======== Provided data ========

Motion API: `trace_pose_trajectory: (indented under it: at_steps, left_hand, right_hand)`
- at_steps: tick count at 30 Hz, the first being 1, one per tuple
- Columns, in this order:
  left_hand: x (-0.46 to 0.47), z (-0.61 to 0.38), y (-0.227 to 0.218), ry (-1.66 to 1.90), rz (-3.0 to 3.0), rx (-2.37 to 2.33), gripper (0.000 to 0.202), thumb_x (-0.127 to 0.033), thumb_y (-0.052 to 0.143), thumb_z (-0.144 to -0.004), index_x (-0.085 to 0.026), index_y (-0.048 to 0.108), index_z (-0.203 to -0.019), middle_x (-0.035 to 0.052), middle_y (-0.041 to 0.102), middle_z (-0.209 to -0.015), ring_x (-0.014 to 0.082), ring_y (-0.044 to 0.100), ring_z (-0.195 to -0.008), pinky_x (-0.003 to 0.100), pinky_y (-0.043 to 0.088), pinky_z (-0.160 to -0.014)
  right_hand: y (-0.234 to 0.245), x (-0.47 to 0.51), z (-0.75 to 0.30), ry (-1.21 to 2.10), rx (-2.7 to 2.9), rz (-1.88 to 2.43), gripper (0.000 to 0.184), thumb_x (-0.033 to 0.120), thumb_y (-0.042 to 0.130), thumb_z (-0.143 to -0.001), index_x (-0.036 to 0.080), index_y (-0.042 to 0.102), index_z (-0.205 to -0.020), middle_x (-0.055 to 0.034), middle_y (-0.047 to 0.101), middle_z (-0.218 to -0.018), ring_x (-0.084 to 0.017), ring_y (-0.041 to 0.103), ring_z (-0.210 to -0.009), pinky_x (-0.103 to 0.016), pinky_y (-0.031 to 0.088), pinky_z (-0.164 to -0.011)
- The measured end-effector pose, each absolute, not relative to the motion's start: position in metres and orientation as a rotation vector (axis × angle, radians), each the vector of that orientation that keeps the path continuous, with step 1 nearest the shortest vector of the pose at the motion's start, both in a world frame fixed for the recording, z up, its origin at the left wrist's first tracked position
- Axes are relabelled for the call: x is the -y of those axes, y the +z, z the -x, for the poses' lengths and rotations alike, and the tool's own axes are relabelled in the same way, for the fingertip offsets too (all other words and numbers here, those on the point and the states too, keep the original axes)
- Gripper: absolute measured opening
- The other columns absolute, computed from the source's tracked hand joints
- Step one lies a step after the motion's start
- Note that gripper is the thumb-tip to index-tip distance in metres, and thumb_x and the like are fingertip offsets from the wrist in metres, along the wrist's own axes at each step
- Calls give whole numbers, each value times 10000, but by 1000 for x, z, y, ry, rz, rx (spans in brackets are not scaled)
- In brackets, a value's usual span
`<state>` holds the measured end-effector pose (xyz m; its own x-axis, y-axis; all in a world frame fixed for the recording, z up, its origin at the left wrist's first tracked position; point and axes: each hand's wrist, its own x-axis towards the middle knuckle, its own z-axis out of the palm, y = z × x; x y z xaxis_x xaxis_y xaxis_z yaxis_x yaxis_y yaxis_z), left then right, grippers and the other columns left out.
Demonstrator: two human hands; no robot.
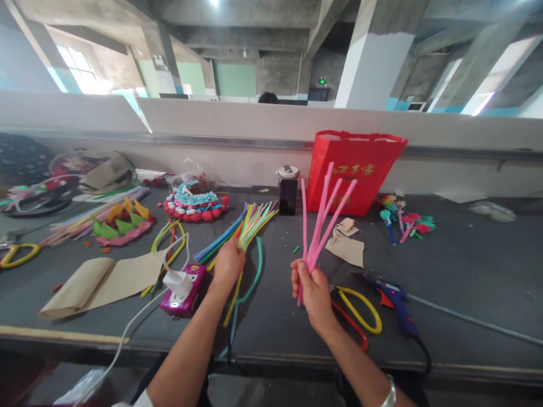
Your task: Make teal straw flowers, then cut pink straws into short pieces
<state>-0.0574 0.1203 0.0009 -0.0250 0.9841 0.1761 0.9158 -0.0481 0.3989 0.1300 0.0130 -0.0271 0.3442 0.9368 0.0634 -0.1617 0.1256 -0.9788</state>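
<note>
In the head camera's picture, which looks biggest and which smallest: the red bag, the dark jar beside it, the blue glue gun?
1. Red bag, plainly largest.
2. Glue gun.
3. Jar, smallest.
The glue gun lies nearer the camera than the jar, so their order is unsure.

Long dark desk [466, 271] across whole width, pale strip along near edge. Low white partition [237, 121] behind desk, grey rail along its foot. Beyond partition: bare concrete ceiling [237, 22] with heavy beams, one lamp glowing at top. Thick white pillar [373, 62] right of centre. Green panels on far wall [235, 79]. Bright windows [78, 68] far left and far right, daylight flooding in. Small green sign lit beside pillar.
</note>
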Motion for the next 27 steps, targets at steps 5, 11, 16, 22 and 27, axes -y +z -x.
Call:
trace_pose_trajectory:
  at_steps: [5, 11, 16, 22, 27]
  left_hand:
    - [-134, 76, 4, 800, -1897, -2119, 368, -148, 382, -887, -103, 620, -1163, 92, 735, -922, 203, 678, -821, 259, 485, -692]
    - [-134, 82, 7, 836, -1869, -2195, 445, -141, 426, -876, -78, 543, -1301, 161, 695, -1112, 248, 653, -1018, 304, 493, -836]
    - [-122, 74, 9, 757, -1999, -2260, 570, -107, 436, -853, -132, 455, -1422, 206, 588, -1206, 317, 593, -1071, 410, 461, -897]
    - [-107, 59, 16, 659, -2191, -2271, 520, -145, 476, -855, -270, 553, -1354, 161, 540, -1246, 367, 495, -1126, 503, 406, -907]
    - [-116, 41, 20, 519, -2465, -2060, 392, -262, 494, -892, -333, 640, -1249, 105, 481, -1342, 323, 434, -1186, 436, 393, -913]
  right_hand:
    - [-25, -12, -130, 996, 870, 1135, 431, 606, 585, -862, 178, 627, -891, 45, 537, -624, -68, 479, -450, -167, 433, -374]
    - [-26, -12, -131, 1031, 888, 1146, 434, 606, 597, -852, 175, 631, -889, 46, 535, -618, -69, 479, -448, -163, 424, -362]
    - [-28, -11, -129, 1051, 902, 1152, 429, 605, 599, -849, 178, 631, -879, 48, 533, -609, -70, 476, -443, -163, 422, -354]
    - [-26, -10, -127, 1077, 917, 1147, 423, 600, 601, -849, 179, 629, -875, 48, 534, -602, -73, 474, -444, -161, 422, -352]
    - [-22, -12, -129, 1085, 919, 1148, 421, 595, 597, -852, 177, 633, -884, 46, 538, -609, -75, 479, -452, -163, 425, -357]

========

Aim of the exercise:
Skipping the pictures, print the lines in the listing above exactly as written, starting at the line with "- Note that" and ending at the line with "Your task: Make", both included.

Exercise result:
- Note that gripper is the thumb-tip to index-tip distance in metres, and thumb_x and the like are fingertip offsets from the wrist in metres, along the wrist's own axes at each step
- Calls give whole numbers, each value times 10000, but by 1000 for x, z, y, ry, rz, rx (spans in brackets are not scaled)
- In brackets, a value's usual span
`<state>` holds the measured end-effector pose (xyz m; its own x-axis, y-axis; all in a world frame fixed for the recording, z up, its origin at the left wrist's first tracked position; point and axes: each hand's wrist, its own x-axis towards the middle knuckle, its own z-axis out of the palm, y = z × x; x y z xaxis_x xaxis_y xaxis_z yaxis_x yaxis_y yaxis_z), left then right, grippers and the other columns left out.
Demonstrator: two human hands; no robot.
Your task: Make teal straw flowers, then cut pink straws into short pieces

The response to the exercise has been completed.